Copy every line of the following data that includes the string "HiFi".

### Data records
^^^^
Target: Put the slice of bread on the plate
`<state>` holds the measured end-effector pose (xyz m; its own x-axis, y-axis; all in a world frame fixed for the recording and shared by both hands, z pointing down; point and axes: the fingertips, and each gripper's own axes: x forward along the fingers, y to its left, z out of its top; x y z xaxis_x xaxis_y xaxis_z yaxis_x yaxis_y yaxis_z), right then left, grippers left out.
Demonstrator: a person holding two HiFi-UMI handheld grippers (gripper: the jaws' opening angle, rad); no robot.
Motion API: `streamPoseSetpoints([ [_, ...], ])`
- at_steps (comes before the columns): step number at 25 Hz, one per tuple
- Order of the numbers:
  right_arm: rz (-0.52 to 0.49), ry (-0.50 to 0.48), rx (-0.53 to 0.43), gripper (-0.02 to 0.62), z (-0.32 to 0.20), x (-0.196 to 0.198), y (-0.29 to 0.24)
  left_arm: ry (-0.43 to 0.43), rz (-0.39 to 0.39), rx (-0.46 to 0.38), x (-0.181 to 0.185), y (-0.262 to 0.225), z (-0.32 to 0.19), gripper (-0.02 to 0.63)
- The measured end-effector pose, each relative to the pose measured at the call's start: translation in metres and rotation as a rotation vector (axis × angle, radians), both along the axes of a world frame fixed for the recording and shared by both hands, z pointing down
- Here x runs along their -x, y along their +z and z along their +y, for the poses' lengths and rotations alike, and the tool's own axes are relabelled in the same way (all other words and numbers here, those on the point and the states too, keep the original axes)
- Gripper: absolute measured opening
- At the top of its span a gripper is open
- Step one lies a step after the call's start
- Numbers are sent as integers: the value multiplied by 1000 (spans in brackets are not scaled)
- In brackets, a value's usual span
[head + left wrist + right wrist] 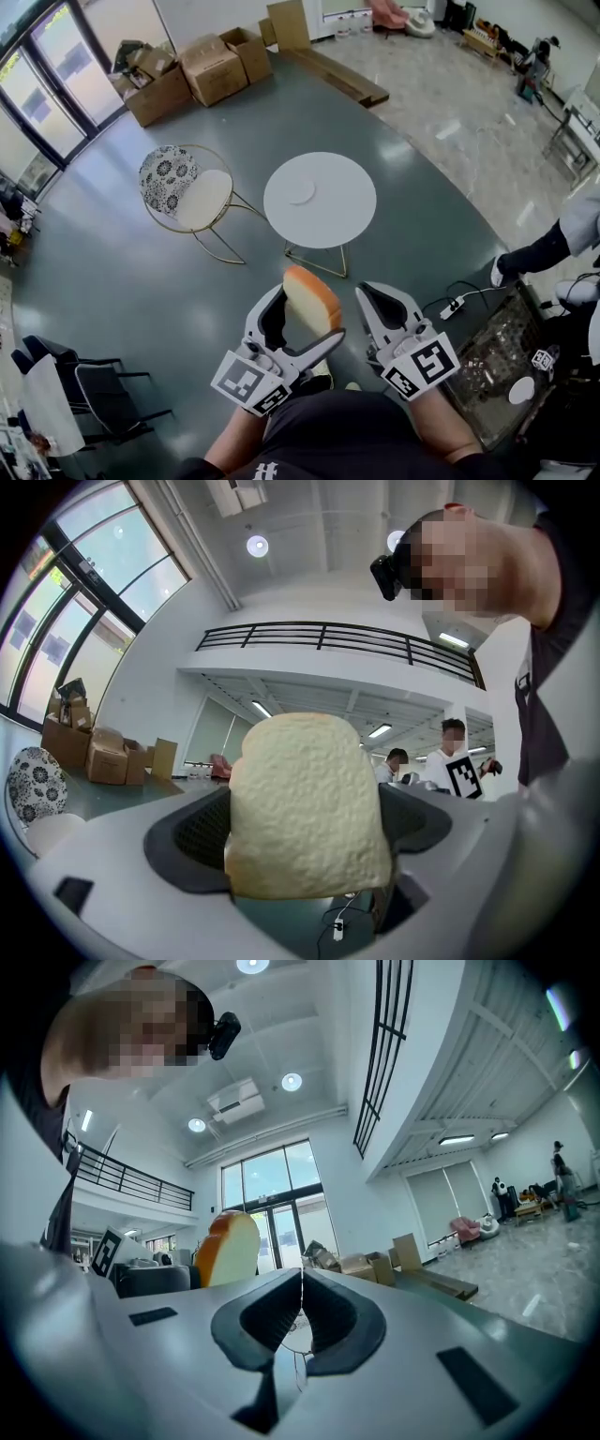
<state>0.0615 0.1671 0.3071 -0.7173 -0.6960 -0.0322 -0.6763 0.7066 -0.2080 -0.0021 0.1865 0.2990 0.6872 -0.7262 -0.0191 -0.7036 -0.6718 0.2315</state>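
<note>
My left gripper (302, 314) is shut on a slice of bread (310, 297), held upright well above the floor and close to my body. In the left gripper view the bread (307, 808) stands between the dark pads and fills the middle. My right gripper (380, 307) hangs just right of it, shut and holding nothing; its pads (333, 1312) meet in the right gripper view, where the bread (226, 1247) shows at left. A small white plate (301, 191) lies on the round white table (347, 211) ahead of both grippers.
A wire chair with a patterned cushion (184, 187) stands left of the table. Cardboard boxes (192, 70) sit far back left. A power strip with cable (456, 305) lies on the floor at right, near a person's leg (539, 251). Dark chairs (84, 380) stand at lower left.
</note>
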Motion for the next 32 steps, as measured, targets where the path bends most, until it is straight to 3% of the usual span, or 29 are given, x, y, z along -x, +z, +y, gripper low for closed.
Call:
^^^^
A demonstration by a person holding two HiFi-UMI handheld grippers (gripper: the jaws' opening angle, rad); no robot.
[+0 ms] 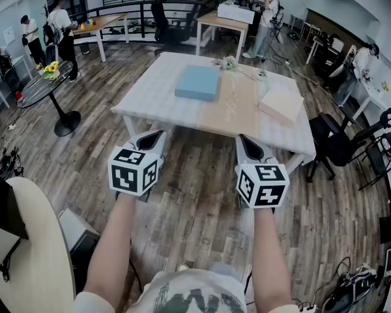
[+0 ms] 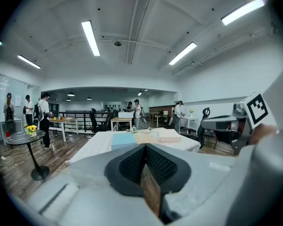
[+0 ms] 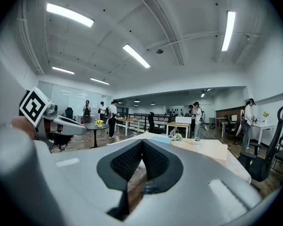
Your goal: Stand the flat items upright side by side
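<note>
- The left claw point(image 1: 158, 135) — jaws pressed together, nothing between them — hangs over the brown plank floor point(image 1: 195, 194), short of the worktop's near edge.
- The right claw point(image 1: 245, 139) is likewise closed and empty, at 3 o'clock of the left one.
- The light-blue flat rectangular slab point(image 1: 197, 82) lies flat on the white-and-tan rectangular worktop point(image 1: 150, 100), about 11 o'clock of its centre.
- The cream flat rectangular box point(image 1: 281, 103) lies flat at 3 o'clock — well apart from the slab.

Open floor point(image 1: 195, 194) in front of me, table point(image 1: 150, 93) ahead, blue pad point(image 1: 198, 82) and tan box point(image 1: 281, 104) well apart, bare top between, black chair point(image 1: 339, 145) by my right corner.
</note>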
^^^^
### Solved problem
Demonstrator: a person holding two HiFi-UMI handheld grippers (gripper: the jaws' opening angle, rad); no robot.
A demonstration by a person holding two HiFi-UMI handheld grippers (gripper: the jaws' opening angle, rad); no robot.

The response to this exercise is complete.